_GIVEN MATERIAL_:

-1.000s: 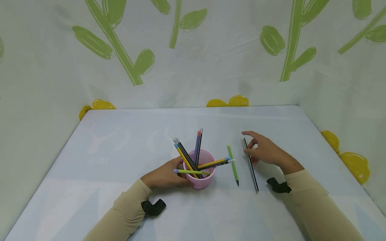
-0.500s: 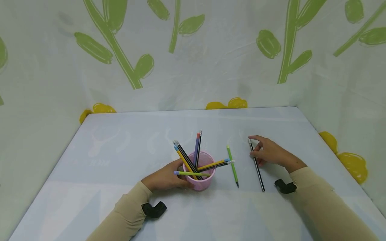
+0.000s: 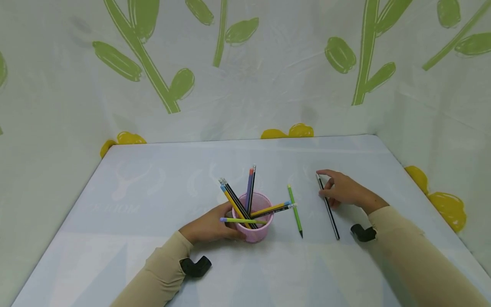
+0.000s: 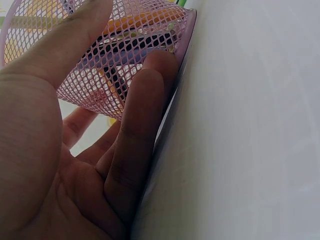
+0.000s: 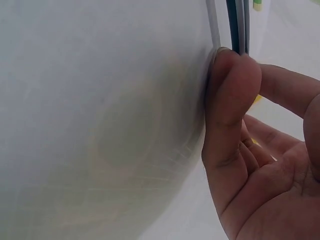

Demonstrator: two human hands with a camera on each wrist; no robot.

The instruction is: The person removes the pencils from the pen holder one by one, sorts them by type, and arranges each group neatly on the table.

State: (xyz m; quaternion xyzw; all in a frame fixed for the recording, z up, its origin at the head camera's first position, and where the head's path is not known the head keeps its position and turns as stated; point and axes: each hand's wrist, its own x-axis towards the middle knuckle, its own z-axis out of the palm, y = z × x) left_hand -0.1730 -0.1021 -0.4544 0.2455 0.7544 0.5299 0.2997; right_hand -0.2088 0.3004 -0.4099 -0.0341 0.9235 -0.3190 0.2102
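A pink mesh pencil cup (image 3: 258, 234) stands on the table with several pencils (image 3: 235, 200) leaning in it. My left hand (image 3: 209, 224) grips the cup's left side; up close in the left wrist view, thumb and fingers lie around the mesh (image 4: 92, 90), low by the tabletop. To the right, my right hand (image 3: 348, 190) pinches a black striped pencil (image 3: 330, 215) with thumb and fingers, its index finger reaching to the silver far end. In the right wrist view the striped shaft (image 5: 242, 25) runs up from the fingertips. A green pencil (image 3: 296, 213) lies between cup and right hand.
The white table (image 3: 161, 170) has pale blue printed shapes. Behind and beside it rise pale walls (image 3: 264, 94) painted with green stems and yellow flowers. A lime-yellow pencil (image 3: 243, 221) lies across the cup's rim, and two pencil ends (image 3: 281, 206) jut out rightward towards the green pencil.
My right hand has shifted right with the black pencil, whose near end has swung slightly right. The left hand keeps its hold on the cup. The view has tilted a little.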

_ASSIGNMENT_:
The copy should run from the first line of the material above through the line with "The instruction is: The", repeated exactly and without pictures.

_SOLUTION TO THE EXERCISE_:
-1.000s: 
-0.500s: 
+0.000s: 
+0.000s: 
+0.000s: 

Demonstrator: two human hands with a camera on each wrist; no robot.

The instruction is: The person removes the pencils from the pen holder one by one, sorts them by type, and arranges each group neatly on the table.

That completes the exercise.